* Problem details
Say how many lines in the entries below mention "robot", with no other words.

* Data shown
++++++++++++++++++++

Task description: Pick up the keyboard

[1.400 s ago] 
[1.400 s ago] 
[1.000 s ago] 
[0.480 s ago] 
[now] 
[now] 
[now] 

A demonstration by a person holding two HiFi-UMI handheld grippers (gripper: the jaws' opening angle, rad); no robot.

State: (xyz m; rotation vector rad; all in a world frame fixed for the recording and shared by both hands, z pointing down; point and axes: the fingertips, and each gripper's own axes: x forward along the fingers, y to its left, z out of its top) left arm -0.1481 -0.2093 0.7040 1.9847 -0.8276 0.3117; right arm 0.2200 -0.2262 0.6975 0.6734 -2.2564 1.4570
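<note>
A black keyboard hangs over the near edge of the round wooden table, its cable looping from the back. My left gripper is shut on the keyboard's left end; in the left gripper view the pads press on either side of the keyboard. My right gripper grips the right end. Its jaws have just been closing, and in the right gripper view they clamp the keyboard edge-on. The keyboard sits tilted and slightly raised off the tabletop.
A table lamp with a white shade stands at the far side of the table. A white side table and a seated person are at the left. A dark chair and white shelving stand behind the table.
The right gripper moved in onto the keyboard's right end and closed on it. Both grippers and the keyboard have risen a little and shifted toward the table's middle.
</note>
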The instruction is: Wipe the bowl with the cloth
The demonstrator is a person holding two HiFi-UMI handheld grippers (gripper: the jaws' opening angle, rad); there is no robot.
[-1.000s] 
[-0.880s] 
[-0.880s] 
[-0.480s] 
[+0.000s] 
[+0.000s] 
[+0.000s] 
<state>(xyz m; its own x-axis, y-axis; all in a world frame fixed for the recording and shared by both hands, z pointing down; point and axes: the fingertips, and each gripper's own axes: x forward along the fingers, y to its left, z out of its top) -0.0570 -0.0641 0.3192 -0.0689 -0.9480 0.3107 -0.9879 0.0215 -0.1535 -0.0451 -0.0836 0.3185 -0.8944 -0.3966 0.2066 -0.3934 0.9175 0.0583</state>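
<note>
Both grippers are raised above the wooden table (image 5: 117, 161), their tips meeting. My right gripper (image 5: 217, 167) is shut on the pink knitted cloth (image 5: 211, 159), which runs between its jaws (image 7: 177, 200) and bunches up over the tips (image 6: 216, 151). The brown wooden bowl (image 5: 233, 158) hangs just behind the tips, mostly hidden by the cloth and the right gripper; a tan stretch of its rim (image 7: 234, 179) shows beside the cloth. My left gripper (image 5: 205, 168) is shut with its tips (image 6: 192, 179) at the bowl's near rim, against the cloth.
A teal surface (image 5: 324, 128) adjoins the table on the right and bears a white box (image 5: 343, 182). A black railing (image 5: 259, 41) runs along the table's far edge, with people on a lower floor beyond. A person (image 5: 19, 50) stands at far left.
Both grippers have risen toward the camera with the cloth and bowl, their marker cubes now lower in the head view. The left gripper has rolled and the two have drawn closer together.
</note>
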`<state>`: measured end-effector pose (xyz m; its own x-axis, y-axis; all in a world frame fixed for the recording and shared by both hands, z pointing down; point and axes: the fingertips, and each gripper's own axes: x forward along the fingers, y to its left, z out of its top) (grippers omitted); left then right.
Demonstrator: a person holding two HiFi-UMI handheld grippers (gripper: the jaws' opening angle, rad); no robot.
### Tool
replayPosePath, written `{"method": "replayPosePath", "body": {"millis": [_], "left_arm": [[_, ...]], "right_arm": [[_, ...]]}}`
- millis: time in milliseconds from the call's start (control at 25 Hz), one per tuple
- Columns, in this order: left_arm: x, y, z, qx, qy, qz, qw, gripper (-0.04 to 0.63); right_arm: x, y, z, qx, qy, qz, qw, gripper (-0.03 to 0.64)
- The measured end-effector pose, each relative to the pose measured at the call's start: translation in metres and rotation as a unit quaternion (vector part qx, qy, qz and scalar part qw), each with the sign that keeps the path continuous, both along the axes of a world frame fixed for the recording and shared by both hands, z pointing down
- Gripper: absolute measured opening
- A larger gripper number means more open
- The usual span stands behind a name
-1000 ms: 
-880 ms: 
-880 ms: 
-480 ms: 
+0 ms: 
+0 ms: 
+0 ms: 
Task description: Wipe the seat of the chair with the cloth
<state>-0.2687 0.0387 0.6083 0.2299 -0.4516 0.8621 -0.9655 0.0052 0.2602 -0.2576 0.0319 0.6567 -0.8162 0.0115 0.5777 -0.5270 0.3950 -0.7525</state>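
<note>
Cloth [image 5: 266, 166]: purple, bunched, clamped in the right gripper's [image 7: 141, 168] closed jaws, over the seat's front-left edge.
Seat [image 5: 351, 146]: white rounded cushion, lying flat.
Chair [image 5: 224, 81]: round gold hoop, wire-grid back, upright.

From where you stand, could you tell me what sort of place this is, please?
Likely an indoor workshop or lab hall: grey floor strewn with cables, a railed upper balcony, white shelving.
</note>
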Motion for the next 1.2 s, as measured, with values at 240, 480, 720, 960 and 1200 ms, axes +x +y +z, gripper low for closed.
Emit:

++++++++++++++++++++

* Response to this exercise
3